Work instruction: Could you filter the records below and keep only the lines with the word "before"?

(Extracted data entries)
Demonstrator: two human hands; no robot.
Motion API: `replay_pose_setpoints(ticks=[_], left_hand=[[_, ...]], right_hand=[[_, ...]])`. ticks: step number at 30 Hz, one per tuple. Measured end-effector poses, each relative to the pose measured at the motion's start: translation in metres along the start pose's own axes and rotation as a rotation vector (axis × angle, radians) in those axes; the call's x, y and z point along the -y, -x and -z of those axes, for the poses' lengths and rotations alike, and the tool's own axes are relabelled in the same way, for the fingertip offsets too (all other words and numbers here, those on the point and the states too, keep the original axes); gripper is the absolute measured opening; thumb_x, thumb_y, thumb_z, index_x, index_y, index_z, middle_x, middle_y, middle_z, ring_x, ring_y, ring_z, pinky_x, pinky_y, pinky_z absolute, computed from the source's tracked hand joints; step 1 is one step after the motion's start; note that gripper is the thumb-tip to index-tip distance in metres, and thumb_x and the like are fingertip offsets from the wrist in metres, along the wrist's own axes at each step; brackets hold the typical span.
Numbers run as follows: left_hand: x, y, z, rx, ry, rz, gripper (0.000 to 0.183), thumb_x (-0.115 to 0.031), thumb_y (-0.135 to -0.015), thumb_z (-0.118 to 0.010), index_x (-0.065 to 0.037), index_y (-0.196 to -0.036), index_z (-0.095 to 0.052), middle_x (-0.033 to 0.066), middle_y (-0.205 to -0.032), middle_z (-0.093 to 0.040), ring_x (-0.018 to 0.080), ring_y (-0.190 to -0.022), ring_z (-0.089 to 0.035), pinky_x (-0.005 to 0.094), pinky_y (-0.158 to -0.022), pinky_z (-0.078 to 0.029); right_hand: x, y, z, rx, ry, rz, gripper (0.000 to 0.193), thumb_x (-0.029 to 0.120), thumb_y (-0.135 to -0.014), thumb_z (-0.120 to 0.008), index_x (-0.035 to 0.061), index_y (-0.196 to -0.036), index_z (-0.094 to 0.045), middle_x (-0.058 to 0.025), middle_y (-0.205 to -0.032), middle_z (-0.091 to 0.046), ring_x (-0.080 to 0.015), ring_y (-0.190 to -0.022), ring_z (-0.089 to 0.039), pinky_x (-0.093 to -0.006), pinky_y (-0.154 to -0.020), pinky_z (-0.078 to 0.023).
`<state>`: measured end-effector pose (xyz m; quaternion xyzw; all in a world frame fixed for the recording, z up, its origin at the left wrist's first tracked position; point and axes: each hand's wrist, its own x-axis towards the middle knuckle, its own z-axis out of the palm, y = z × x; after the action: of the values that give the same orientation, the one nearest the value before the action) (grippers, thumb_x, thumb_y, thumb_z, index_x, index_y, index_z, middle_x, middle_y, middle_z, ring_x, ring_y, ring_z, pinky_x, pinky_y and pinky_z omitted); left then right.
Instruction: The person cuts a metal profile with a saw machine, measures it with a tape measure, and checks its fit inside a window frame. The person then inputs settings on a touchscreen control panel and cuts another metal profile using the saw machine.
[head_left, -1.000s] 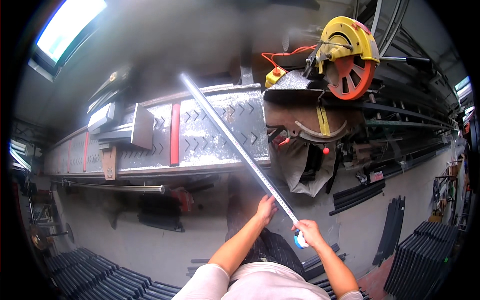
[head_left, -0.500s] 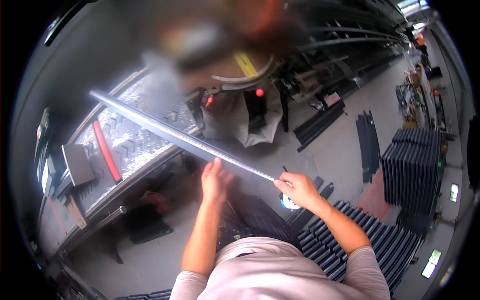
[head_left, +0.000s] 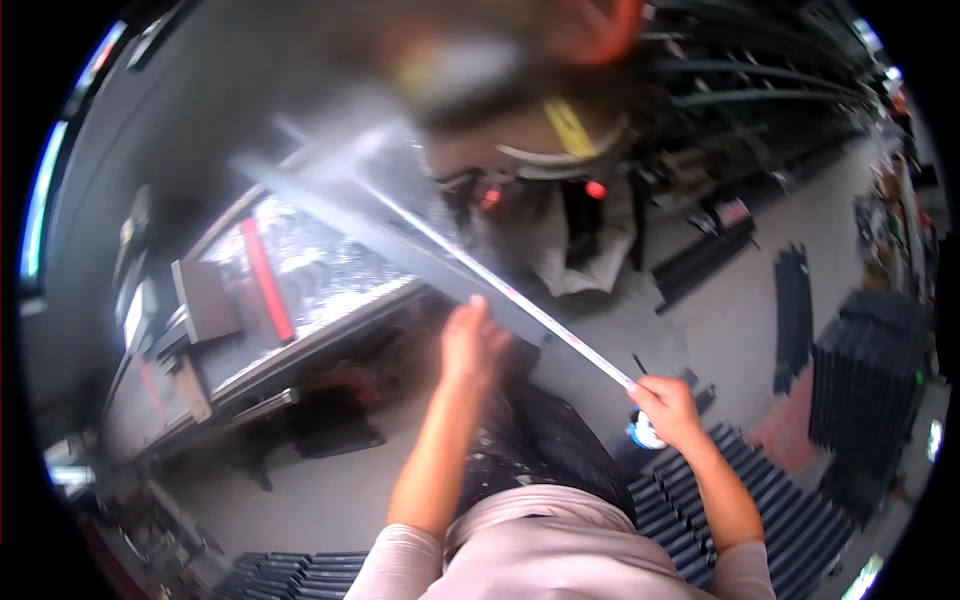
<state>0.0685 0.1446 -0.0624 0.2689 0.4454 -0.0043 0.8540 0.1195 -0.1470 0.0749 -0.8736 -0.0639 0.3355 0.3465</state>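
Observation:
My left hand (head_left: 472,342) is closed around the lower side of a long grey metal bar (head_left: 400,255), its thumb lying against the face. The bar slants up and away to the left, over the bench, where its far end blurs. My right hand (head_left: 668,408) grips a tape measure (head_left: 646,430) with a blue and white case, partly hidden by the fingers. The drawn-out tape blade (head_left: 540,315) runs up and left from this hand, apart from the bar along its near stretch. Its far end is smeared.
A bench with a shiny, film-like top (head_left: 310,265) stands at the left, bearing a red strip (head_left: 266,280) and a grey block (head_left: 207,300). Ahead is a machine with a yellow stripe (head_left: 570,128). Stacks of dark profiles (head_left: 870,370) stand at the right and beside my legs.
The tape blade, earlier lying along the bar, has come away from it. My right hand has moved right and down from the bar's near end. The whole view has shifted.

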Motion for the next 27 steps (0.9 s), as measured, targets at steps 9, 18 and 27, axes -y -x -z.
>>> replay_pose_setpoints(ticks=[9,18,27], left_hand=[[0.031,-0.020,0.035,-0.259,-0.482,-0.075,0.033,-0.030,-0.095,-0.063,0.002,-0.102,-0.063,0.0083,-0.073,-0.063,0.0177,-0.060,-0.062,0.0303,-0.055,-0.052],[-0.007,0.042,0.020,0.276,0.180,0.025,0.032,-0.018,-0.090,-0.066,0.000,-0.115,-0.057,0.0116,-0.108,-0.063,0.0246,-0.100,-0.062,0.0421,-0.095,-0.050],[0.016,0.029,0.022,0.183,0.427,-0.135,0.037,-0.029,-0.095,-0.054,-0.008,-0.124,-0.048,0.0092,-0.084,-0.056,0.0234,-0.079,-0.057,0.0377,-0.076,-0.051]], right_hand=[[0.018,-0.006,-0.014,0.044,-0.017,0.000,0.026,0.023,-0.090,-0.065,-0.0011,-0.079,-0.067,-0.0079,-0.061,-0.058,-0.0129,-0.056,-0.054,-0.0297,-0.056,-0.043],[0.027,0.004,-0.034,0.213,-0.285,-0.092,0.027,0.022,-0.093,-0.062,0.0017,-0.076,-0.068,0.0052,-0.060,-0.049,-0.0029,-0.057,-0.042,-0.0224,-0.052,-0.033],[0.033,0.024,-0.063,0.347,-0.366,-0.229,0.029,0.023,-0.096,-0.059,0.0027,-0.077,-0.069,0.0069,-0.062,-0.049,-0.0025,-0.058,-0.040,-0.0212,-0.053,-0.031]])
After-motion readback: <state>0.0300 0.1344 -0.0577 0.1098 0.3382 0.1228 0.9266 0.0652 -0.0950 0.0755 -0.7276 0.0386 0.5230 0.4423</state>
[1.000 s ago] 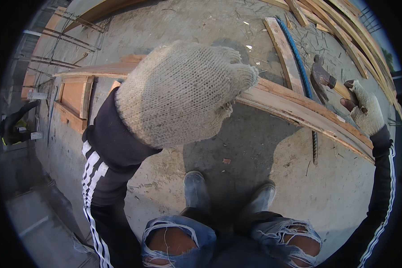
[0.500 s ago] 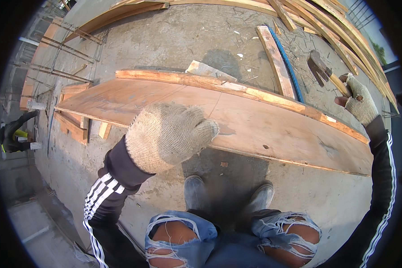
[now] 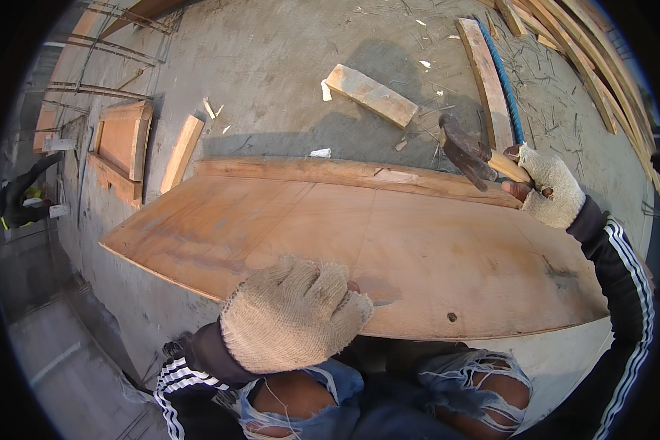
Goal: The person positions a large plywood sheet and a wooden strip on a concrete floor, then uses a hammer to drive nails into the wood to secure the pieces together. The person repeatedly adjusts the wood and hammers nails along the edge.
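A broad plywood panel [image 3: 418,242] lies across in front of me, with a wooden batten [image 3: 330,172] along its far edge. My left hand [image 3: 297,315], in a knitted work glove, is curled closed over the panel's near edge; what its fingers hold, if anything, is hidden. In my gloved right hand [image 3: 554,187] is a claw hammer [image 3: 510,166], gripped by its wooden handle. The dark hammer head hangs above the right part of the batten, pointing left. Bare fingertips show at the ends of the right glove.
Beyond the panel lie a short wood block [image 3: 372,95] and a plank [image 3: 488,81] with a blue rope [image 3: 502,81] alongside. Long timbers [image 3: 587,66] are heaped at the far right among scattered nails. Left are a wooden form box [image 3: 121,150], a loose stick [image 3: 183,152] and rebar [image 3: 114,48].
The panel has come nearer to me and now covers my boots. My left hand has moved lower with it. My right hand has brought the hammer leftward, over the batten.
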Motion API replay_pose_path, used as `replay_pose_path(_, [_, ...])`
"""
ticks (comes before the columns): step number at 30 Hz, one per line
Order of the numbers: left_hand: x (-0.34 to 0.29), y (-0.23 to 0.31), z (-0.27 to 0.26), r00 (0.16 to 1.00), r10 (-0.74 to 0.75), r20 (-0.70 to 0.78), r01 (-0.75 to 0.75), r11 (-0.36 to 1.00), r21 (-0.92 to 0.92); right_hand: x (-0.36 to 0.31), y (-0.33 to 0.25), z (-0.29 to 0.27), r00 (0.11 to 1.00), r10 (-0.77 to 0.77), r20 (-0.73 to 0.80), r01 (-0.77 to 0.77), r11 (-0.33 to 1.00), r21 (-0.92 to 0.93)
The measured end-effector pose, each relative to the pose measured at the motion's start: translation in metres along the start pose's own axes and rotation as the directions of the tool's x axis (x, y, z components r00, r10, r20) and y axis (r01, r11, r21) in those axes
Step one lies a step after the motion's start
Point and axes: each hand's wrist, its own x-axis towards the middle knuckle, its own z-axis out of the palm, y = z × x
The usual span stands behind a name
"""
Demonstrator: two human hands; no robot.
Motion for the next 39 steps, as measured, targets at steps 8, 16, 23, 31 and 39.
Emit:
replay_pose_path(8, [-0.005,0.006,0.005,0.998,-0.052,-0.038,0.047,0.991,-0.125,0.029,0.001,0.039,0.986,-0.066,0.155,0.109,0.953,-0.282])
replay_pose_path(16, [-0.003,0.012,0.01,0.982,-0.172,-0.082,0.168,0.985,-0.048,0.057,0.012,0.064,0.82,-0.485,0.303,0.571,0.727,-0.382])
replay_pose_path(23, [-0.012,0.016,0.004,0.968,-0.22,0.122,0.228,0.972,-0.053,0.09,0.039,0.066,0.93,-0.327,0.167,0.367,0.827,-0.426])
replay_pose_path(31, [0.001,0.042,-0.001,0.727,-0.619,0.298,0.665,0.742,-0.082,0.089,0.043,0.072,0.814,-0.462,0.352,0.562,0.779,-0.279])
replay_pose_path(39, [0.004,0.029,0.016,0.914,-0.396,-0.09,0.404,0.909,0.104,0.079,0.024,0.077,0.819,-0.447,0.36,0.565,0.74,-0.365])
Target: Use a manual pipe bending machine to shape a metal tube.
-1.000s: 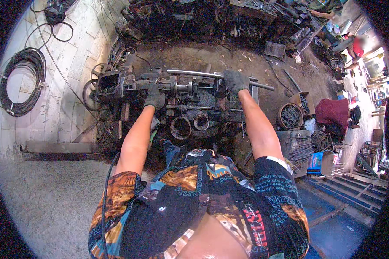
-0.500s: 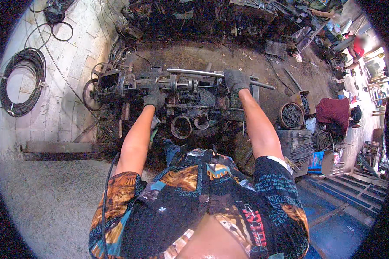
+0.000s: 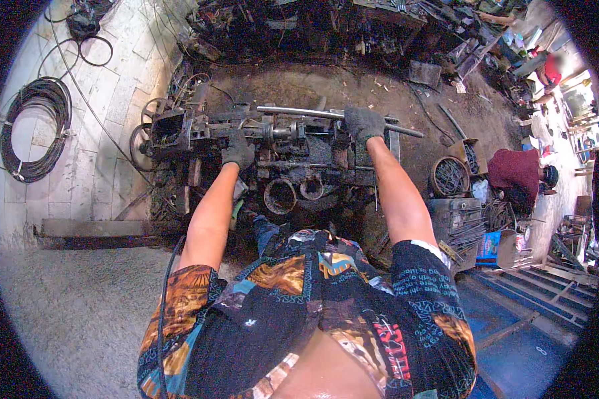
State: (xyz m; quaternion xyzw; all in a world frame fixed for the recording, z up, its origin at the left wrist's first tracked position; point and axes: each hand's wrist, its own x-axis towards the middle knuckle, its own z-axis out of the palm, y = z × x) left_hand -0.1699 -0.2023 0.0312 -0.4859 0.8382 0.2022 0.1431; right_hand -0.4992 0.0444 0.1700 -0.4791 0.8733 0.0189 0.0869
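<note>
A greasy dark metal machine (image 3: 273,151), with a horizontal shaft and a wheel at its left end, stands in front of me. Dark work gloves cover both hands. My left hand (image 3: 238,149) is closed on the machine's near side, below the shaft; what its fingers hold is lost among the dark parts. Farther right, my right hand (image 3: 365,125) wraps round a long bare metal bar (image 3: 299,112). The bar lies slanted along the machine's far side, sticking out on both sides of that hand. Two round pipe-like openings (image 3: 279,196) face me at the near side.
Coiled black cable (image 3: 36,130) lies on pale blocks at left. A round bin of metal pieces (image 3: 450,177) and a grey crate (image 3: 456,223) stand right. A person in maroon (image 3: 514,174) bends beyond them; another in red (image 3: 551,70) is farther off. Cluttered benches (image 3: 299,30) line the back.
Both my hands keep their places on the bar and the machine. The person in red at the far right has shifted slightly.
</note>
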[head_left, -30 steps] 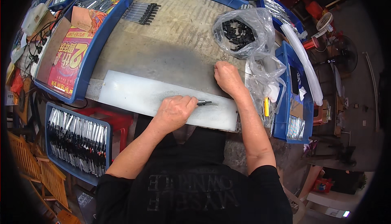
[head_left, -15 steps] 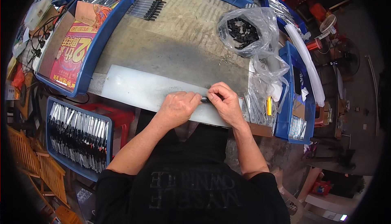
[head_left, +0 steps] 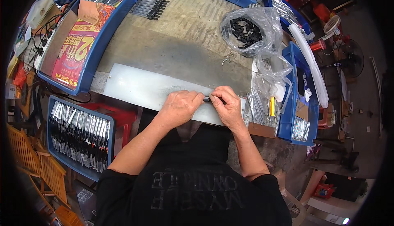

Task answer:
`<state>`: measured end-effector pose (xyz m; quaternion xyzw; all in a world frame fixed for the recording, z up, its origin at the left wrist's first tracked position; point and axes: each hand's wrist, its own x-axis towards the middle knuckle, its own z-axis out of the palm, y = z × x; after the action: of the values that give the same orientation, the one nearest the value before the action) (grippers, thumb_x, thumb_y, thumb_z, index_x, index_y, index_z, middle_x, middle_y, middle_z, ring_x, ring_y, ring_z, pinky_x, pinky_y and pinky_z omitted); left then right.
ticks (comes before the columns): step number at 30 Hz, one per line

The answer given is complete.